Dès la semaine prochaine à Washington, à l'occasion des assemblées de printemps du FMI et de la Banque mondiale, les ministres des Finances des pays les plus puissants du monde vont aborder les questions soulevées par ces révélations lors d'un G20 Finances.
En attendant, la France a décidé mardi de réinscrire le pays latino-américain sur sa liste des paradis fiscaux, et demande à l'OCDE, le groupe des pays avancés qui pilote la lutte contre l'optimisation fiscale au niveau mondial, de lui emboîter le pas.
«Il est très important que nous exploitions cette opportunité pour faire pression sur le Panama», qu'il cède et ne soit plus à contre-courant de la tendance mondiale qui tend à davantage de transparence fiscale, a déclaré mardi soir à Berlin le Secrétaire général de l'OCDE Angel Gurria.
Les représentants des services fiscaux des pays de l'OCDE ont prévu de se réunir d'urgence pour parler du Panama.
Mais le pays latino-américain ne semble pas disposé à changer sa politique alors que la plupart des personnes éclaboussées par les révélations distillées depuis dimanche par les membres du Consortium international des journalistes d'investigation (ICIJ) se défendent en disant respecter la loi.
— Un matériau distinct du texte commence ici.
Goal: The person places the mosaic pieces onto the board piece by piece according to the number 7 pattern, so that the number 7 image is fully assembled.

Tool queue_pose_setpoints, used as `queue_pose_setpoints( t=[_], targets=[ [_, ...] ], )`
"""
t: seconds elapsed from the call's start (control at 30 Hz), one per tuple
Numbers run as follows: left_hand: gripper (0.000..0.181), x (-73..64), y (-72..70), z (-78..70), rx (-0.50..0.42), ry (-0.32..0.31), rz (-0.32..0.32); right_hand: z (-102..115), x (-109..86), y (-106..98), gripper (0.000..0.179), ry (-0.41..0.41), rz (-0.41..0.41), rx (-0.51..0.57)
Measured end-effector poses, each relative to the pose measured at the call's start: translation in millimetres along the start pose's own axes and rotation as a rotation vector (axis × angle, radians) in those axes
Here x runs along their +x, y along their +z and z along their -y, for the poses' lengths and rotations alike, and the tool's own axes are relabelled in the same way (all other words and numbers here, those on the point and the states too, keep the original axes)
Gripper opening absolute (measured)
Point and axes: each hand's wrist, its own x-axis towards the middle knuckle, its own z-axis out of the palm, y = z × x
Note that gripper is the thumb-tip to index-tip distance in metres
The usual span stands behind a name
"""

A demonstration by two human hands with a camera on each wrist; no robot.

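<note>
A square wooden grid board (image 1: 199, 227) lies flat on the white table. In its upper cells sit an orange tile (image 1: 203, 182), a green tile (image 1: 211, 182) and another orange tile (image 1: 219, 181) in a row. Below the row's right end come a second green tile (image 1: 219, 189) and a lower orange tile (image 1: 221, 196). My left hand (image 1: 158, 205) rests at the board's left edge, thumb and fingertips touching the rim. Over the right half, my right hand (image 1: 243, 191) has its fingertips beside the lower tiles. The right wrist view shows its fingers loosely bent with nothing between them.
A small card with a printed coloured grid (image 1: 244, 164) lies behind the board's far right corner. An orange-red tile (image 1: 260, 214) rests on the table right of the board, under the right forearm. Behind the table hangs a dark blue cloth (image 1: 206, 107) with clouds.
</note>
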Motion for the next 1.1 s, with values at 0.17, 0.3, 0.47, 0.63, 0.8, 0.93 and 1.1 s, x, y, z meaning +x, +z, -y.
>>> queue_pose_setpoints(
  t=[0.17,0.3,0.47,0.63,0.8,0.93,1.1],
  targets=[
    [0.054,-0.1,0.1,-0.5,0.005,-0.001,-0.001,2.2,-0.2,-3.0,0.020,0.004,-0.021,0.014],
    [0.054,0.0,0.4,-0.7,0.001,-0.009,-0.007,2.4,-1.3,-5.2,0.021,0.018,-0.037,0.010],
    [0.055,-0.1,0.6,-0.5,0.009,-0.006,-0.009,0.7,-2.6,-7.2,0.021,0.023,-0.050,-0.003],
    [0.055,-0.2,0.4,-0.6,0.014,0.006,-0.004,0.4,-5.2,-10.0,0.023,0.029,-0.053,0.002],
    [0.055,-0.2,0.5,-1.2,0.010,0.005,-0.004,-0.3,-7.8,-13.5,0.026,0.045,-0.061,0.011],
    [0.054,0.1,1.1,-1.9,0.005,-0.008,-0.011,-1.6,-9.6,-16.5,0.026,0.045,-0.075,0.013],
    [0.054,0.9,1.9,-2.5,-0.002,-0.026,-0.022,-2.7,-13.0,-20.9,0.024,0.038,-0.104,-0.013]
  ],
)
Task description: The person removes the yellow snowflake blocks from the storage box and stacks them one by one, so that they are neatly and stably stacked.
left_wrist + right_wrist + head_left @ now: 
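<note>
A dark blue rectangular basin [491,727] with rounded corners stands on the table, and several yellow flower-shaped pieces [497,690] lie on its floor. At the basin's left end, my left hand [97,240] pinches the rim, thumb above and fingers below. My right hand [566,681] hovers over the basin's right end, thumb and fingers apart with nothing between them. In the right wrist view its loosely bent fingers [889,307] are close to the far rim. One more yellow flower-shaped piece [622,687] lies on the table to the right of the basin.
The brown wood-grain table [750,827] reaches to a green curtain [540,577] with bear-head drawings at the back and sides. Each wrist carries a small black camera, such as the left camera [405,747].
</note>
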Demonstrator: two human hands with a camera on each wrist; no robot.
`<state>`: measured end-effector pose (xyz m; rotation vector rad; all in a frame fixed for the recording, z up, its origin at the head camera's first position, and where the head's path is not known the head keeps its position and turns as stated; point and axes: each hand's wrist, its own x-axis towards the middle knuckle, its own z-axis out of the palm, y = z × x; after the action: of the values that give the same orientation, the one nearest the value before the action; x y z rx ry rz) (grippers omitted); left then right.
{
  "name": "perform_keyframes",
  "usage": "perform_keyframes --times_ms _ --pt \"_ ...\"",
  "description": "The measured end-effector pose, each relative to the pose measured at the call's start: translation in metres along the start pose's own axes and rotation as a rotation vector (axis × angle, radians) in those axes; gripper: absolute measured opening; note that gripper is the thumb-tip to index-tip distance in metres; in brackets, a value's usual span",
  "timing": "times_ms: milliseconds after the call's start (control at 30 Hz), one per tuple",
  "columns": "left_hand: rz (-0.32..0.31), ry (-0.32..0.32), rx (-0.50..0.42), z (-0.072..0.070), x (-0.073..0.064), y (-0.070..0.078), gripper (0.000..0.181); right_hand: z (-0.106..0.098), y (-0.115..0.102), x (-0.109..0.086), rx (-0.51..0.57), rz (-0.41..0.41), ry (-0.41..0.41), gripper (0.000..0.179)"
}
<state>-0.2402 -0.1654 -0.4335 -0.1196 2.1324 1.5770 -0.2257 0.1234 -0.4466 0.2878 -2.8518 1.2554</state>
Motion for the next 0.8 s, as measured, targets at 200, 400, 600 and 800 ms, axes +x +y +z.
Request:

Le gouvernement panaméen riposte en s'en prenant à l'OCDE et à la France : «de toute évidence, (vous) utilisez l'information émanant du récent rapport diffusé par les médias internationaux pour déformer les faits et ternir la réputation du pays», a dénoncé le vice-ministre des Affaires étrangères, Luis Miguel Hincapié, dans un courrier à l'OCDE vu par l'AFP.
Le Panama accuse le chef de l'OCDE d'avoir pour dessein «de contraindre à l'adoption de la norme de l'OCDE pour l'échange automatique d'informations» fiscales, le nouveau standard mondial récemment mis en œuvre par presque tous les pays.
La France est aussi menacée : «au Panama, il existe une loi qui prévoit des mesures de rétorsion contre les pays qui inclueraient le Panama sur les listes grises», a averti devant la presse le directeur de cabinet de la présidence, Alvaro Aleman.
L'Algérie a également choisi la contre-attaque: elle a convoqué l'ambassadeur de France pour dénoncer «une campagne hostile» en France contre son ministre de l'Industrie algérien Abdesselam Bouchouareb, cité par le journal Le Monde pour avoir détenu une société de gestion immobilière établie au Panama.
En Tunisie, un homme politique a lui porté plainte mercredi pour «diffamation» contre un média local.
Selon les «Panama Papers», plus de 500 banques ont aidé leurs clients à gérer des sociétés offshore, avec pour certaines, une évasion fiscale à la clef.